In his discussion of the Sonata, Joseph picked on a couple of sections which could have inspired Beethoven.  The section which sounded very like the opening of the Second Movement of the Pathétique Sonata was particularly convincing – more about that later.
After the portentous introduction of the Fantasy, Joseph gave a sensitive, gently paced performance of what were quite lyrical passages of music.  The Fantasy alternates slow plaintive music with faster dramatic even angry passages.  Joseph captured the contrasts of pace and intensity in Mozart's writing most convincingly.  The return to the opening music near the end of the piece was accomplished most tellingly.  It was like finally returning home after a musical journey filled with astonishing surprises.

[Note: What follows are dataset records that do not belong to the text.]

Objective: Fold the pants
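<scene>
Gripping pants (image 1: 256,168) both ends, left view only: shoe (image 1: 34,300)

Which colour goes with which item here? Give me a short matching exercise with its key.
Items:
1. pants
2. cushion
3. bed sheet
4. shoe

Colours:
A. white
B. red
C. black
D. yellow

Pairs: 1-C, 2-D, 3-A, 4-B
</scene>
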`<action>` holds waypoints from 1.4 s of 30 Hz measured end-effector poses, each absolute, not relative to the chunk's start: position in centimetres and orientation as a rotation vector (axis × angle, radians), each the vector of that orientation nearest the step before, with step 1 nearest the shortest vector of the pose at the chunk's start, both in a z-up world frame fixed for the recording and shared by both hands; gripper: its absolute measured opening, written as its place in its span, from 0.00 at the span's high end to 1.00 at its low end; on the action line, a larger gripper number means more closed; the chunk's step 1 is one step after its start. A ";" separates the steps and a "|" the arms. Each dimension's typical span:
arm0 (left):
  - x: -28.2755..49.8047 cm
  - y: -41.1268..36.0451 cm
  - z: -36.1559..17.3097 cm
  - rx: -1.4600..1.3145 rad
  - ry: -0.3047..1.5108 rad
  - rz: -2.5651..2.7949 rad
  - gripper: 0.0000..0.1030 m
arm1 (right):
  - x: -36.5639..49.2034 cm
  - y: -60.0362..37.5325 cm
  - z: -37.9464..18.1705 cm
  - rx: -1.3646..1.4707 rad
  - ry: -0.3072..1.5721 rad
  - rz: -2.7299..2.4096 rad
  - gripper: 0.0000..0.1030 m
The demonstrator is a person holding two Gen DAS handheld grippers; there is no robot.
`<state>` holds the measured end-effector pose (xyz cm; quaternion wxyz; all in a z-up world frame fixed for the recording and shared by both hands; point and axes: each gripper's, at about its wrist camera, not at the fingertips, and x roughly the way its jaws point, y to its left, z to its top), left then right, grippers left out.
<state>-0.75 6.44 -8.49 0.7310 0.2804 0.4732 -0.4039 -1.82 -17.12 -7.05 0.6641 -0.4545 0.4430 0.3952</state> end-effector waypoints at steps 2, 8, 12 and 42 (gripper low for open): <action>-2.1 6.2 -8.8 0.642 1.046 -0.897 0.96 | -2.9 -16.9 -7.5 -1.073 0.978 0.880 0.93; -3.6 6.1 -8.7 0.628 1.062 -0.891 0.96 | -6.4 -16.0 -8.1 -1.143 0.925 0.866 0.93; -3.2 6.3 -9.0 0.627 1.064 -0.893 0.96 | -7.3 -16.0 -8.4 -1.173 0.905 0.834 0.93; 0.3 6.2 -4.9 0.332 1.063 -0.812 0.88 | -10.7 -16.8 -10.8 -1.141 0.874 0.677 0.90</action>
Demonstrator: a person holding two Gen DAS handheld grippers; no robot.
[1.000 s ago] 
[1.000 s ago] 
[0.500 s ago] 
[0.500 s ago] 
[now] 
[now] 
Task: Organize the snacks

The Sonata was composed before the Fantasy and from the opening we could discern the connection between the two works.  The opening movement was, as Joseph had promised in his talk, dramatic, energetic and fast paced.  It has been suggested that this is a work that mirrors tragic events in the composer's life.  I am not sure about that but in the development section the way that the thematic motifs were flung at us across different keys did suggest anger – or perhaps despair?
It was in the slow movement that the theme similar to the one that opens the slow movement of the Pathétique Sonata appears.  This was indeed a lyrical movement but Joseph's playing displayed admirable strength as well and I loved the way he made this theme sing out so beautifully in the left hand underneath right hand embellishments using other thematic material within the movement.
The finale was every bit as energetic as the first movement.  Joseph gave us playing that was crisp, fresh and incisive.  I loved the way Mozart, in Joseph's interpretation, prepared and brought off the conclusion of this movement.  Composer and pianist took us all along with them.
After an enthusiastic reception from the large audience, Joseph just had to give us an encore and as he often does, he had something unusual at his fingertips.  This was a joke piece that Mozart had written for one of his pupils, a young lady who did not like doing exercises in counterpoint, it was entitled Funeral March for Masterful Mr Counterpoint K 453a – and of course the joke is that it contains absolutely no counterpoint whatsoever.